I grew up in Little Rock from the 40’s through the late 50’s. I am writing a book about segregation and mention Ninth Street with my childhood memories. If I can be of assistance, please let me know.
I was a member of Bethel AME. Our family physician, and the doctor who delivered me, was Dr. Stanley Ish whose office was on Ninth Street. He delivered a lot of black children (he was black, of course), and many black boys in Little Rock had as part of their name Stanley because he had delivered them. I also remember going to a small cafe on Ninth Street, between Sunday school and church to have a Joe Lewis Punch. It was a grape soda that had the Brown Bomber in a fighting stance on the bottle. TRUE! Ninth Street was the heart of black LRA businesses. Location of Daisy and LC Bates newspaper!

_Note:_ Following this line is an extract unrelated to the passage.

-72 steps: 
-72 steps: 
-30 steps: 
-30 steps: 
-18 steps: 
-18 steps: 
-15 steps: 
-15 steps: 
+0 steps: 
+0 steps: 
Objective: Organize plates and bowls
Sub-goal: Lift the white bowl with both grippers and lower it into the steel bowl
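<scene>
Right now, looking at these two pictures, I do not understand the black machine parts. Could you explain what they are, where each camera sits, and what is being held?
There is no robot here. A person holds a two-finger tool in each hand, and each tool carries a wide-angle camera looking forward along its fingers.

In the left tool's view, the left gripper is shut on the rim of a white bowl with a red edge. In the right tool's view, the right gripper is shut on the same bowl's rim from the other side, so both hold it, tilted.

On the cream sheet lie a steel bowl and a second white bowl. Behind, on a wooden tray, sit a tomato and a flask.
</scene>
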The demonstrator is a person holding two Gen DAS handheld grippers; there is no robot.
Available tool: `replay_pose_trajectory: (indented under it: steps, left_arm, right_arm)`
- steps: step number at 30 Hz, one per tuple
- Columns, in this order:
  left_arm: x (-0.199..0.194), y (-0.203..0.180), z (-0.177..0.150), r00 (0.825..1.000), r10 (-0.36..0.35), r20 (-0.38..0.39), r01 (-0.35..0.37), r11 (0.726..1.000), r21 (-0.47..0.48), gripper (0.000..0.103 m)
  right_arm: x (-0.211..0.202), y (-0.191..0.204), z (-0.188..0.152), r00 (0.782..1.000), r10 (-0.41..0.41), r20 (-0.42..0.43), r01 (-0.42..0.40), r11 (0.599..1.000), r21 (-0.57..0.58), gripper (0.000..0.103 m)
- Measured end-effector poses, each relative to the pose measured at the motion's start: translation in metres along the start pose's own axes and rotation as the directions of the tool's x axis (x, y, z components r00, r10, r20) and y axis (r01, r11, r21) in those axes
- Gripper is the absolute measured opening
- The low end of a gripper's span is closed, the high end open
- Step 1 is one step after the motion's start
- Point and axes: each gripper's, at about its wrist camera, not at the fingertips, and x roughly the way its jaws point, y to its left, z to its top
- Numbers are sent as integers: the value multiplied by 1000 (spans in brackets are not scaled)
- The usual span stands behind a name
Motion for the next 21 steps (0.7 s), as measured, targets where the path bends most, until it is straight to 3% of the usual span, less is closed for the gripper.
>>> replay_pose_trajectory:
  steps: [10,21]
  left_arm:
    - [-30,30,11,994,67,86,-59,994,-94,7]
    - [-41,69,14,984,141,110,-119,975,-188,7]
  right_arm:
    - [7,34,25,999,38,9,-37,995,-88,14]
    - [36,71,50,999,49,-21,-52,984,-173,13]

Thanks so much for your interest, Lois! I would very much value your input on this project, and would be happy to keep you up to date on its progress. My email is julie.n.mcvey@gmail.com if you would like to message me your contact info and any more personal memories you have of Ninth Street. I would like to include plenty of community input in the tour, and would love to get some more detailed information on your perspective.

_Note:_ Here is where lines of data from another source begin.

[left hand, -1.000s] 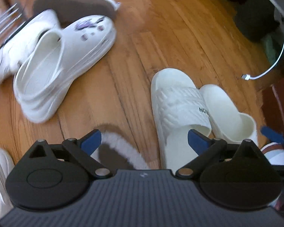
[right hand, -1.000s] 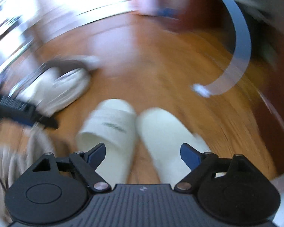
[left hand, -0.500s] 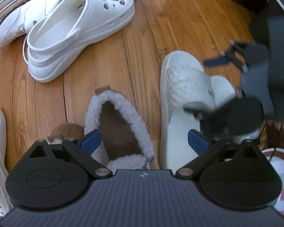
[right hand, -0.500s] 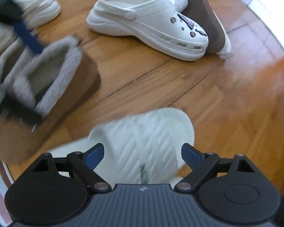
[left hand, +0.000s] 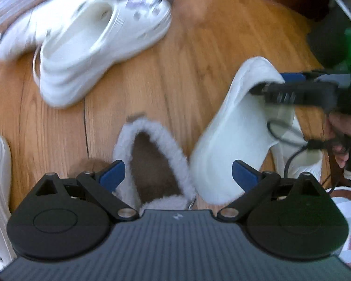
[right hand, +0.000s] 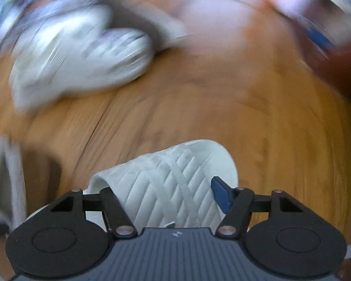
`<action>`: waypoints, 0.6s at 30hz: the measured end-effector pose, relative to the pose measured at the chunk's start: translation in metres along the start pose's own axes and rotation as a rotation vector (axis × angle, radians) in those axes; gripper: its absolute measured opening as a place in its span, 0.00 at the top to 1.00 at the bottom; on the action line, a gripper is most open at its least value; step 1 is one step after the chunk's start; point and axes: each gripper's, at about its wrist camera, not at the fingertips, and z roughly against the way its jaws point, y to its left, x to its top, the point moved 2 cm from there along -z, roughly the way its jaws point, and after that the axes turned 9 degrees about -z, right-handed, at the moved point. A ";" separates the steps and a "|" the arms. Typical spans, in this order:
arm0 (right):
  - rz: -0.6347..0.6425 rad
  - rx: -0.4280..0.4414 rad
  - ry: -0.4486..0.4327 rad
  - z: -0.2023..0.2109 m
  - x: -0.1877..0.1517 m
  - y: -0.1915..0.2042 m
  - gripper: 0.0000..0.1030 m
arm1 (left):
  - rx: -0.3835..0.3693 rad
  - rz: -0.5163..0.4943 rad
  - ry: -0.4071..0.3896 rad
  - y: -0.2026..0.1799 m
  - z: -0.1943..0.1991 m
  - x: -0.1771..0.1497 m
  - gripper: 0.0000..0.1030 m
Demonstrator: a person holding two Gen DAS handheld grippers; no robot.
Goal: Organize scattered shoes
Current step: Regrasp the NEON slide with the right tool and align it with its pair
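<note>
Slide between closing right tool

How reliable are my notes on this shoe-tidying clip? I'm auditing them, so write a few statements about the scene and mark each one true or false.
1. The left tool is open and grips nothing. True.
2. The right tool is taking the fur-lined slipper. False: its jaws are closing with the strap of the white slide between them.
3. The shoes lie on carpet. False: it is a wooden floor.
4. The white clog lies apart from the fur-lined slipper. True.
5. The fur-lined slipper lies just ahead of the left tool, between its fingers. True.
</note>
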 end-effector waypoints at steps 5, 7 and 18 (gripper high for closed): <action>-0.362 0.152 -0.060 0.039 0.000 -0.034 0.36 | 0.013 -0.003 -0.075 -0.005 0.020 0.003 0.03; -0.543 0.223 -0.029 0.051 -0.010 -0.045 0.36 | 0.048 -0.046 -0.132 -0.009 0.031 0.007 0.03; -0.958 0.358 0.013 0.093 -0.133 -0.030 0.16 | 0.092 -0.139 -0.098 -0.010 0.029 0.013 0.03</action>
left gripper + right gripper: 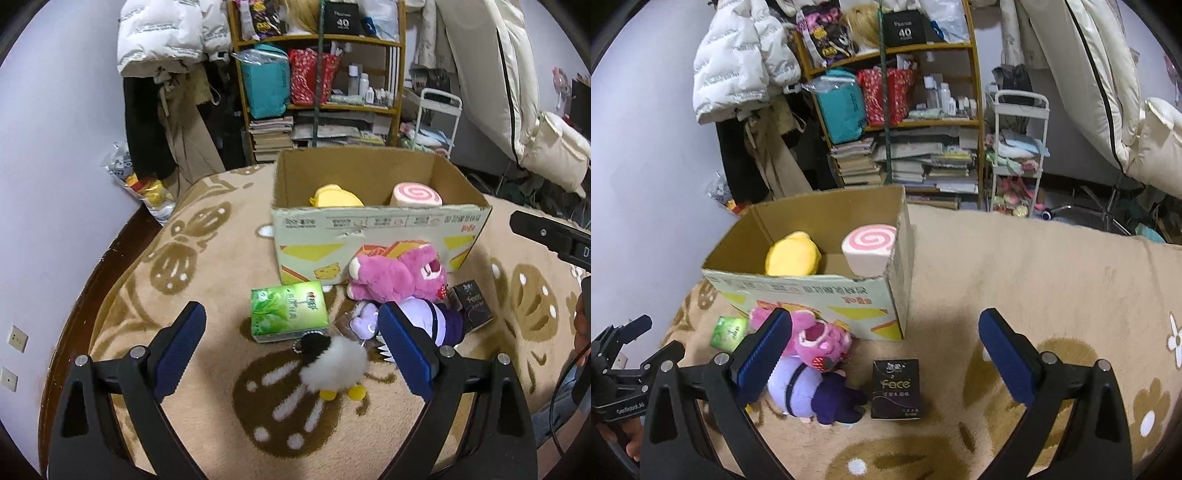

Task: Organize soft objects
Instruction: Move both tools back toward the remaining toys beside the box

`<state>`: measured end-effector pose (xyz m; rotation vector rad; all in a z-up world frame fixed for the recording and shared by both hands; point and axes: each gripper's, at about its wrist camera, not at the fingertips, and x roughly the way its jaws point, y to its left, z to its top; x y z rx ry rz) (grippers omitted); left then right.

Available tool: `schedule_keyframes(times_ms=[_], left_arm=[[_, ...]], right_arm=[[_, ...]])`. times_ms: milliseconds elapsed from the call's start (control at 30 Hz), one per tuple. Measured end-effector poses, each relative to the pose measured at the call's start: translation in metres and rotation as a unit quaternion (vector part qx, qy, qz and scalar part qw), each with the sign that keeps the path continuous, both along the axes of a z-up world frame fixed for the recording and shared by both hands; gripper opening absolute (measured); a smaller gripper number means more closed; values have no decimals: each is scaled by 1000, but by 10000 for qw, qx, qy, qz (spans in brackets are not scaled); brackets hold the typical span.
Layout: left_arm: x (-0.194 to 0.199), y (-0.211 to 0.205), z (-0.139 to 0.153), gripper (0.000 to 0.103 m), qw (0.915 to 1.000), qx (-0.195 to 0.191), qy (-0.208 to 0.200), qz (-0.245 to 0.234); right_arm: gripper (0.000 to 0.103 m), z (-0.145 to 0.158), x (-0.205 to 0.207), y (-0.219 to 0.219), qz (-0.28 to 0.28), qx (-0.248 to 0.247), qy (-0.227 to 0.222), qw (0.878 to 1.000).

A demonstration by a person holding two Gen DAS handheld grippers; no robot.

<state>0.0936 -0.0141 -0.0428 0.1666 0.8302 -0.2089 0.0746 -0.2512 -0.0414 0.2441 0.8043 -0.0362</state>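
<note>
Left gripper [291, 347]: jaws wide apart, empty, white fluffy toy [332, 365] at lower centre between the pads. Likely next pick: drop lower, centre on fluffy body, close gently, avoid green pack [288, 312] just beyond. Pink plush [399, 277] mid-frame against box [376, 221] front, purple plush [439, 317] just below it, black pack [895, 387] right of that. Yellow toy [336, 195] and swirl cushion [417, 195] already in box. Right gripper [884, 354]: jaws apart, empty. Box top open; lift above near wall before carrying over. Open rug at right of right view.

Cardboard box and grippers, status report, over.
Left gripper, right gripper open, empty. Cardboard box holds two plushies. Pink plush, purple plush outside.
</note>
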Motion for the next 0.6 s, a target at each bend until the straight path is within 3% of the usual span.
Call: schedule_keyframes(times_ms=[333,600], left_arm=[[19,-17,-31,93,9989,256,389,-99],[29,-25,-54,93,9963,334,777,-167]], right_arm=[[103,-26,21,3,69,-182,437,9989],[103,-58,34,8,81,-327,1066,9937]])
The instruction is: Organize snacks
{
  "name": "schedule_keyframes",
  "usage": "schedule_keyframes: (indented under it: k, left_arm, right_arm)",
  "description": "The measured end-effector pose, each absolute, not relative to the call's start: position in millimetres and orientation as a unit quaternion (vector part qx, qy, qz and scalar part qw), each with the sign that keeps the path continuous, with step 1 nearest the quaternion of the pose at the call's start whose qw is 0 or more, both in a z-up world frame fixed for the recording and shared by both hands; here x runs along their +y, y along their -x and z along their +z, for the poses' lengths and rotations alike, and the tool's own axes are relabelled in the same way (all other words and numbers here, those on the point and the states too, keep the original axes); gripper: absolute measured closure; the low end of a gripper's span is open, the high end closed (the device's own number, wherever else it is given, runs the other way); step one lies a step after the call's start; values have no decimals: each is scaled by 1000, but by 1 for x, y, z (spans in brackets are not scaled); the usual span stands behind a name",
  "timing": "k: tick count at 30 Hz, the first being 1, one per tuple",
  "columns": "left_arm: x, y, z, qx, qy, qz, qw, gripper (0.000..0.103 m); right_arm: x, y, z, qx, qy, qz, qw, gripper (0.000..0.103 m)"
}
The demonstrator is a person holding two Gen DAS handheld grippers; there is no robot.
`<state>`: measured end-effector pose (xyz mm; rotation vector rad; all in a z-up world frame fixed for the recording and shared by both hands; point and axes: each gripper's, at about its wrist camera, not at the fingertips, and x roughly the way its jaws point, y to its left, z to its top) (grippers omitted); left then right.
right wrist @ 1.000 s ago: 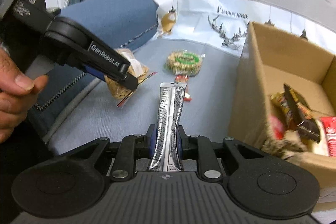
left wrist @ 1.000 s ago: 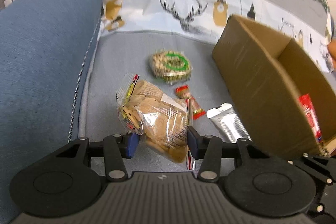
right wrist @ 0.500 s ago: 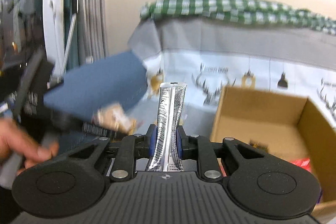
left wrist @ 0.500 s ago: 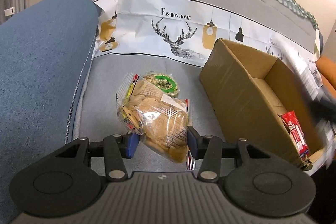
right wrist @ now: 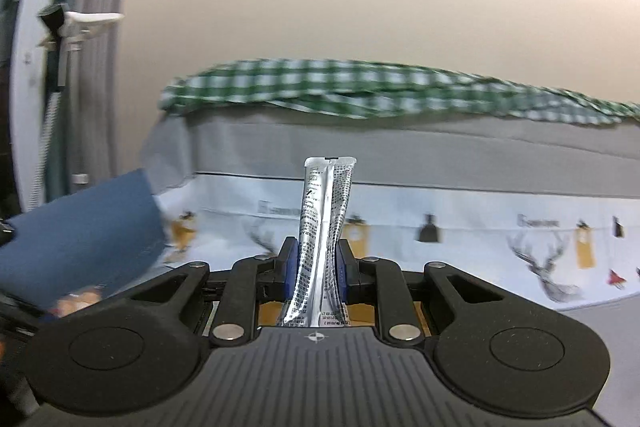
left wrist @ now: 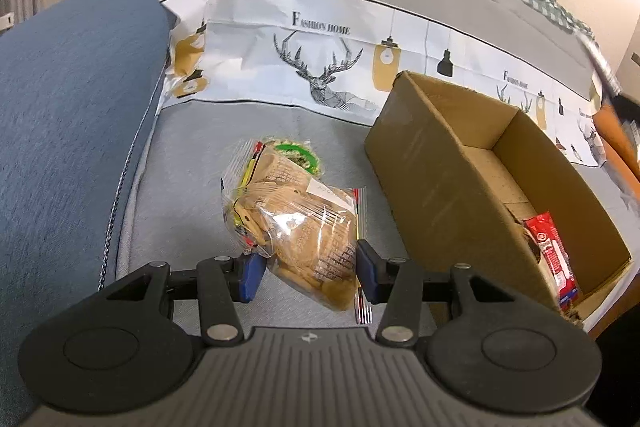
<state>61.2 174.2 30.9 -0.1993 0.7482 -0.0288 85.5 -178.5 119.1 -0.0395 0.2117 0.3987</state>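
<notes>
My left gripper (left wrist: 306, 277) is shut on a clear bag of biscuits (left wrist: 296, 223) and holds it above the grey sofa seat (left wrist: 188, 163). A round green-labelled snack (left wrist: 296, 153) lies behind the bag. An open cardboard box (left wrist: 472, 163) stands to the right with a red snack bar (left wrist: 554, 255) inside. My right gripper (right wrist: 316, 267) is shut on a silver foil stick pack (right wrist: 326, 227), held upright and high, facing the sofa back.
A blue sofa armrest (left wrist: 68, 131) rises on the left. A deer-print cloth (left wrist: 320, 67) covers the sofa back, with a green checked cloth (right wrist: 380, 93) on top. An orange cushion (left wrist: 616, 135) lies at the far right.
Both grippers have risen with their snacks. The right one has tilted up, so the box and seat have dropped from its view. The left view now shows the whole box.
</notes>
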Motion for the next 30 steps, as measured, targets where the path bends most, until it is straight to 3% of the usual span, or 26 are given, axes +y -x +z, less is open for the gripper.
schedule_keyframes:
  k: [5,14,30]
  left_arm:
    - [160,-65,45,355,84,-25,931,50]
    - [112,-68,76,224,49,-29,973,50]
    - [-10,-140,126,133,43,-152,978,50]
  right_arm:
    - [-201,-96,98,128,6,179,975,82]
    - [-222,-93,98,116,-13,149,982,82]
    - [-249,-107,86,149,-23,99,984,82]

I’m glad to see your reference to the upcoming “Pop Up in the Rock” project along West Ninth Street on Saturday, 24 October 2015. (There will be another opportunity for community input from 5:30 p.m. until 8 p.m. on Monday, 6 July 2015 at the Mosaic Templars Cultural Center. Details are provided on the “Pop Up in the Rock” Facebook page.) If you have not done so already, you might consider contacting Berna J. Love (professional historian, museum consultant, educator), whose references (2003-End of the Line: A History of Little Rock’s West Ninth Street, 2012-Temple of Dreams: Taborian Hall and Its Dreamland Ballroom) are available for purchase at http://www.dreamlandballroom.org. (Some of the primary sources for her books still live in Little Rock.) Of course, quite a few of the fifty Arkansas Jazz Hall of Fame inductees (profiled under “Hall of Fame” and listed on a reference sheet under “Downloads” at http://www.arjazz.org) performed at Dreamland and other venues along West Ninth Street (a jazz mecca in its heyday). Please contact me via e-mail or private Facebook message if I can be of assistance. – Alita Mantels, Secretary for Arkansas Jazz Heritage Foundation/Arkansas Jazz Hall of Fame
Ms. Mantels – Your post is really fortunate for me. I’m coming from California for one weekend in October and it happens to be right on the day that you mentioned. I definitely plan to make a trip to the specific area to see some of the area where my mother and uncles and aunties grew up. Thanks for such an informative message.

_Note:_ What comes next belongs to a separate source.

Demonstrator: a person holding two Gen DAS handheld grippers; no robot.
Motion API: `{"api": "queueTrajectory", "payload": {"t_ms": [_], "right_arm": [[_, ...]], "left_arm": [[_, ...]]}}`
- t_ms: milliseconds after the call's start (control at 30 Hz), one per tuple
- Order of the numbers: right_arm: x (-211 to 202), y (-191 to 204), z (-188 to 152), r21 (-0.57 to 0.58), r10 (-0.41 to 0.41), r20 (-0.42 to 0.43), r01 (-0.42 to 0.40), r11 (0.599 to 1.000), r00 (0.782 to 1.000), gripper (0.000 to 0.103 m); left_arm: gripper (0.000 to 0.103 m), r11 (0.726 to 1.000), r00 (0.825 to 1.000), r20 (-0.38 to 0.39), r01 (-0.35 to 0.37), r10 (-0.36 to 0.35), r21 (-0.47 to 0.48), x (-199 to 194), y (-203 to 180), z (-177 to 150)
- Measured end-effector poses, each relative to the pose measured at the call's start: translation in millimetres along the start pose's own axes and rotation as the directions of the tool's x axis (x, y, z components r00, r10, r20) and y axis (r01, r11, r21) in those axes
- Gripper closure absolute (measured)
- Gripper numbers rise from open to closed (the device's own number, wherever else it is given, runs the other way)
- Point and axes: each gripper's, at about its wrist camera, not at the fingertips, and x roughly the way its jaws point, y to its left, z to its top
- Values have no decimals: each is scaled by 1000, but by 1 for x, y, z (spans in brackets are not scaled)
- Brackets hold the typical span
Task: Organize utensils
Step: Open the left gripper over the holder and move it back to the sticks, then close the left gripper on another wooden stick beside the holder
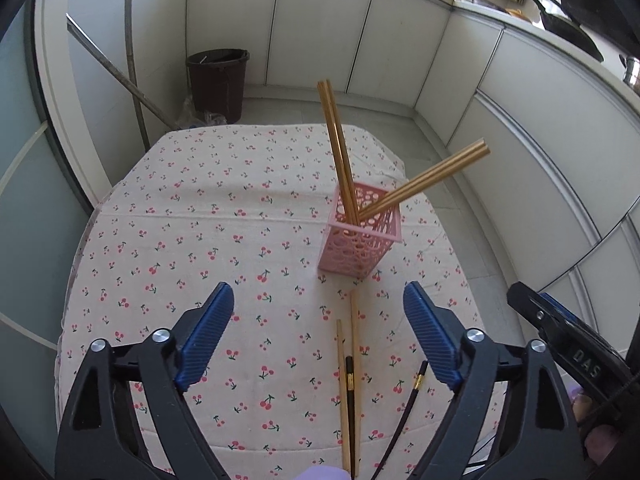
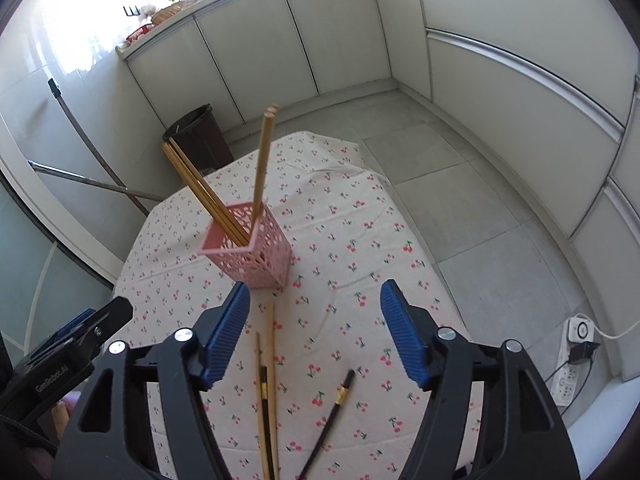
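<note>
A pink perforated holder point(image 1: 360, 240) point(image 2: 250, 250) stands upright on the cherry-print tablecloth point(image 1: 200, 220) point(image 2: 340, 240), with several wooden chopsticks point(image 1: 340, 152) point(image 2: 262, 160) leaning out of it in two bundles. On the cloth in front of it lie two wooden chopsticks point(image 1: 354, 360) point(image 2: 272, 380) and two black chopsticks with gold bands point(image 1: 412, 396) point(image 2: 334, 412), one black one between the wooden pair. My left gripper point(image 1: 318, 312) hovers open above them with nothing between its blue pads. My right gripper point(image 2: 316, 312) is open too and holds nothing.
A dark bin point(image 1: 218, 80) point(image 2: 200, 136) stands on the floor beyond the table, with a mop handle point(image 1: 120, 80) leaning beside it. White cabinets point(image 1: 360, 40) line the walls. A power strip point(image 2: 572, 364) lies on the floor at the right.
</note>
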Motion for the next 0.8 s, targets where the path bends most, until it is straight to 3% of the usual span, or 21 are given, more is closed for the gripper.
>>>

This is awesome, Julie! Still dedicated to the mission even though you’re not with us anymore. #MTCCFamily
This is really fascinating. My late grandmother lived at 1427 W. 9th in the ’40s. My uncles, who were young at the time, are starting to tell me about the life back then. A different one than I’ve been reading about as I do research into my family’s history. I hope to follow your efforts and am bookmarking this site. Best, Omar
Hi Omar! Thanks for your comment, I’m glad you’re so interested in Ninth Street’s history. Definitely attend the Pop-Up event if you can, it’s sure to be fantastic as so many people are dedicated to honoring the history of the area while they push for renewal. I wanted to let you know that this particular blog was for a course I’m taking as part of my master’s degree, so unfortunately I won’t be posting more about the Historypin project here. However, I’d love for you to visit the Historypin site, http://tinyurl.com/ojdwlfd. You can even add your own photos if you find any during your research. Good luck, and enjoy your trip to Little Rock! Best, Julie
I live on west 9th st. as a little girl. At Honeycutt’s Hotel. No one says anything about Honeycutt’s hotel. I was full of what most people would call low lives. It was my home burned and all. Use to come to the hotel after school and the tv would be on in the lobby. Mr. Mack Honeycutt’s hotel. My best friend’s dad had a drug store on the corner of west 9th. Carter’s drug store. Honeycutt’s was home
ALL Little Rock history must be preserved. Keep up the great work.